Adversarial Learning in Face Recognition – Two Sides of the Security Coin

Presenter

Mayank Vatsa

Description

Advancements in deep learning has seen proliferated applications in multiple domains including face recognition. These deep architectures have high expressive power and learning capacity has shown very high accuracies on challenging face databases. However, they are essentially a black box method since it is not easy to mathematically formulate the functions that are learned within its many layers of representation. Realizing this, many researchers have started to design methods to exploit the drawbacks of deep learning based algorithms questioning their robustness and exposing their singularities. However, adversarial attacks on automated classification systems has been an area of interest for a long time. In 2002, Ratha et al. proposed eleven points of attacks on a biometric/face recognition system. For instance, an adversary can operate at the input/image level or the decision level, and lead to incorrect face recognition results. The research on adversarial learning for attacking face recognition systems has three key components: (i) creating adversarial images, (ii) detecting whether an image is adversely altered or not, and (iii) mitigating the effect of the adversarial perturbation process. These adversaries create different kinds of effect on the input and detecting them requires the application of a combination of hand-crafted as well as learnt features; for instance, some of the existing attacks can be detected using principal components while some hand-crafted attacks can be detected using well defined image processing operations. Therefore, it is important to detect the adversarial perturbations and mitigate the effect caused due to such adversaries using ensemble of defense algorithms.
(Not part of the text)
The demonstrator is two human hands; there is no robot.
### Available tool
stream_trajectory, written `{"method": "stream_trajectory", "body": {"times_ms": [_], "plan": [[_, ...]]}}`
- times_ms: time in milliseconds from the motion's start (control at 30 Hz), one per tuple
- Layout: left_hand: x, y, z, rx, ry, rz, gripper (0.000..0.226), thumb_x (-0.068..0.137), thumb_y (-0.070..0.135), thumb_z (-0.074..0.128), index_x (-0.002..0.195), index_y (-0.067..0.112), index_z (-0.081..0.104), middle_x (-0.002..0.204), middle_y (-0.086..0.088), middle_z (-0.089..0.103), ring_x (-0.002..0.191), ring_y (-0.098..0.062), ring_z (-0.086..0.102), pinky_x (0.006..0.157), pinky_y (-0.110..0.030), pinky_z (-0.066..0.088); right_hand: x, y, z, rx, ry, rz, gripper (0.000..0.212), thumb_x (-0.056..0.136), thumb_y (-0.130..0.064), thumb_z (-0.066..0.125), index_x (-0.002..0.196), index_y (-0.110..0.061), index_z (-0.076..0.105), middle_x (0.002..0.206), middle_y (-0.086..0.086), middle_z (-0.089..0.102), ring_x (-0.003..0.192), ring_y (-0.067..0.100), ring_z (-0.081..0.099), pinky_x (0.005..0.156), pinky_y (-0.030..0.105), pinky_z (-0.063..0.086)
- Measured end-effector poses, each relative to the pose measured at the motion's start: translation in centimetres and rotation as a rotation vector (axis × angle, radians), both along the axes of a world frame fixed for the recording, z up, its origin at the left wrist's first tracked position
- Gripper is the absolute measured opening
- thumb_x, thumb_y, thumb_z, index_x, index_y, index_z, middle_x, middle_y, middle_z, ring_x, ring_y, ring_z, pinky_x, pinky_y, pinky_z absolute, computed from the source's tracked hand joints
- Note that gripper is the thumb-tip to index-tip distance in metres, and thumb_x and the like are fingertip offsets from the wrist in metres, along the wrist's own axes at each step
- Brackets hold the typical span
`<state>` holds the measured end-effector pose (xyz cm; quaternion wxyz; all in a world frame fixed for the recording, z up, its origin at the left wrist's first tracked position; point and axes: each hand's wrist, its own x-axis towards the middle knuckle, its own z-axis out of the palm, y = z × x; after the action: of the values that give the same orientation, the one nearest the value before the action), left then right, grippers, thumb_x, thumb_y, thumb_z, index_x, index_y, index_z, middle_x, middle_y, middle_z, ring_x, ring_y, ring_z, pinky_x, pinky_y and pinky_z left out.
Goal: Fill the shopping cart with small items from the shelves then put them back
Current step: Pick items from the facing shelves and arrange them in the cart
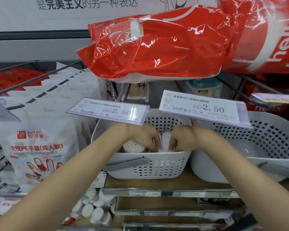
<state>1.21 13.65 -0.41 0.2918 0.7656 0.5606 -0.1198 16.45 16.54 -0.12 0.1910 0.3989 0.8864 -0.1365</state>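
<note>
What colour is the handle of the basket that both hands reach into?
Grey; the basket is white, its handle shows best in the head view.

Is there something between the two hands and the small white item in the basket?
Nothing visible. Both the left hand and right hand already reach inside the white basket, flanking the small white item; price tags hang above the wrists.

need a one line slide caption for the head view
Both hands, left hand and right hand, reach into a white perforated basket on a shelf below two 2.50 price tags.
</note>
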Motion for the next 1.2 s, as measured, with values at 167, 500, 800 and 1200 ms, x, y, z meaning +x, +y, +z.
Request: {"method": "stream_trajectory", "body": {"times_ms": [167,500,800,1200], "plan": [[-0.6,0.6,-0.3,-0.021,0.002,0.014,0.028,0.089,0.019,0.063,0.115,0.011,0.069,0.108,0.000,0.069,0.089,-0.007,0.058,0.086,-0.021,0.045,-0.5,0.4,-0.6,0.013,-0.152,0.008,0.030,0.096,-0.021,0.046,0.121,-0.018,0.062,0.121,0.000,0.063,0.115,0.019,0.054,0.087,0.034,0.035],[-2.3,-0.4,-1.0,0.200,-0.055,0.144,0.022,0.089,0.031,0.059,0.099,0.015,0.071,0.097,0.004,0.067,0.094,-0.019,0.061,0.092,-0.040,0.047,-0.8,0.4,-1.1,-0.080,0.223,0.093,0.020,0.085,-0.019,0.066,0.104,-0.023,0.072,0.096,-0.012,0.066,0.094,0.008,0.062,0.087,0.025,0.050],[-3.3,-3.6,-2.1,0.437,-0.200,0.317,0.017,0.092,0.042,0.052,0.099,0.032,0.064,0.103,0.005,0.066,0.094,-0.013,0.060,0.088,-0.036,0.050,-1.6,1.5,-2.6,-0.196,0.233,0.119,0.019,0.089,-0.018,0.059,0.101,-0.023,0.073,0.088,-0.014,0.065,0.087,0.006,0.060,0.078,0.021,0.046],[-2.9,-18.0,-3.8,1.031,-0.061,0.510,0.038,0.095,0.030,0.045,0.128,0.014,0.057,0.128,0.002,0.057,0.117,-0.012,0.052,0.097,-0.024,0.041,-1.3,-8.4,-4.2,0.315,1.107,0.270,0.031,0.091,-0.026,0.049,0.116,-0.015,0.064,0.121,-0.005,0.061,0.113,0.008,0.051,0.098,0.027,0.039]]}}
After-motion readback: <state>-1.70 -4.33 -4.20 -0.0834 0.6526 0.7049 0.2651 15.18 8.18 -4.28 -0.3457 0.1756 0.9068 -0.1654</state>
While there are several advantages of achieving high accuracies via deep face recognition algorithms, they also pose a threat to the privacy of individuals. Several facial attributes such as age, gender, and race can be predicted from one’s profile or social media images. In a recent research, Wang and Kosinksi predicted the “secrets of the heart”, such as predicting sexual orientation from face images. They reported 81% accuracy for differentiating between gay and heterosexual men with a single image and 74% accuracy is achieved for women. Similarly, targeted advertisements by predicting the gender and age from the profile and social media photographs have been a topic of research for the last few years. These cases pose a serious question: “Can we anonymize certain attributes for privacy preservation and fool automated methods for attribute predictions?” To answer this question, adversarial learning can be used as privacy enabler for face images.
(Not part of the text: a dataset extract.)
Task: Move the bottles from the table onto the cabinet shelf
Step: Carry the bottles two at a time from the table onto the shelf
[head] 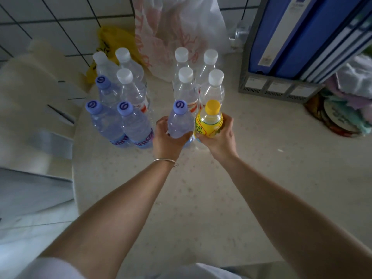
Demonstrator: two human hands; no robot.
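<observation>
Both forearms reach over the speckled table (201,198); left hand (166,138) grips a purple-capped bottle (179,121), right hand (218,135) grips a yellow-capped bottle (210,120), tiled wall (60,17) behind.

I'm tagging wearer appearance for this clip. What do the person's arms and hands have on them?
Both forearms are bare, with no gloves or watch. The left hand has a thin silver bangle at its wrist. The right hand and its wrist carry nothing. White clothing shows at the bottom edge.

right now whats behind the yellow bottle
Directly behind the yellow bottle stand four clear white-capped bottles, with a white plastic bag further back. Their bases are hidden.
</observation>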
This tutorial will focus on three key ideas related to adversarial learning (aka perturbations, defense, and utilization of adversarial learning for improving learning and enabling privacy), building from basics of neural network, deep learning, adversarial learning to discussing new algorithms for defense, utilizing adversarial learning for privacy preserving, using adversarial learning for data fine-tuning (a new approach recently proposed to adapt new data distributions for a black-box deep learning model), and conclude with some of the research questions in this spectrum.
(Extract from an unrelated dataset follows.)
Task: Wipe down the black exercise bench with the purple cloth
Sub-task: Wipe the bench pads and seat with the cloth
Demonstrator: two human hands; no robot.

  1. Deep learning architectures
  2. What is Adversarial Perturbation?
  3. How adversarial perturbations affect deep learning based face recognition algorithms?
  4. Simple algorithm for creating adversarial perturbations
  5. Popular algorithms for adversarial pattern perturbations
  6. How to detect perturbations?
  7. Popular algorithms for adversarial perturbation detection in deep learning framework
  8. What is Mitigation wrt Adversarial Perturbation?
  9. Algorithms for mitigating the effect of perturbation
  10. Using adversarial perturbation for facial privacy preserving and data fine-tuning
  11. Future research ideas

Bio


Mayank Vatsa received the M.S. and Ph.D. degrees in computer science from West Virginia University, USA, in 2005 and 2008, respectively. He is currently Head of Infosys Center for Artificial Intelligence, an Associate Professor with the IIIT-Delhi, India, and Adjunct Associate Professor at West Virginia University, USA. He has authored more than 250 publications in refereed journals, book chapters, and conferences. Recently, he has been conferred the prestigious Swarnajayanti Fellowship from Government of India. He was also a recipient of the FAST Award Project by the Department of Science and Technology (India) and several Best Paper and Best Poster Awards at international conferences. His areas of interest are biometrics, image processing, machine learning, and information fusion. He was the Vice President (Publications) of IEEE Biometrics Council where he started IEEE Transactions on Biometrics, Behavior, and Identity Science (IEEE T-BIOM). He is a senior member of IEEE and the Association for Computing Machinery. He is also an Area Chair of the Information Fusion (Elsevier) journal, and severed as the PC Co-Chair of the 2013 International Conference on Biometrics and the 2014 International Joint Conference on Biometrics.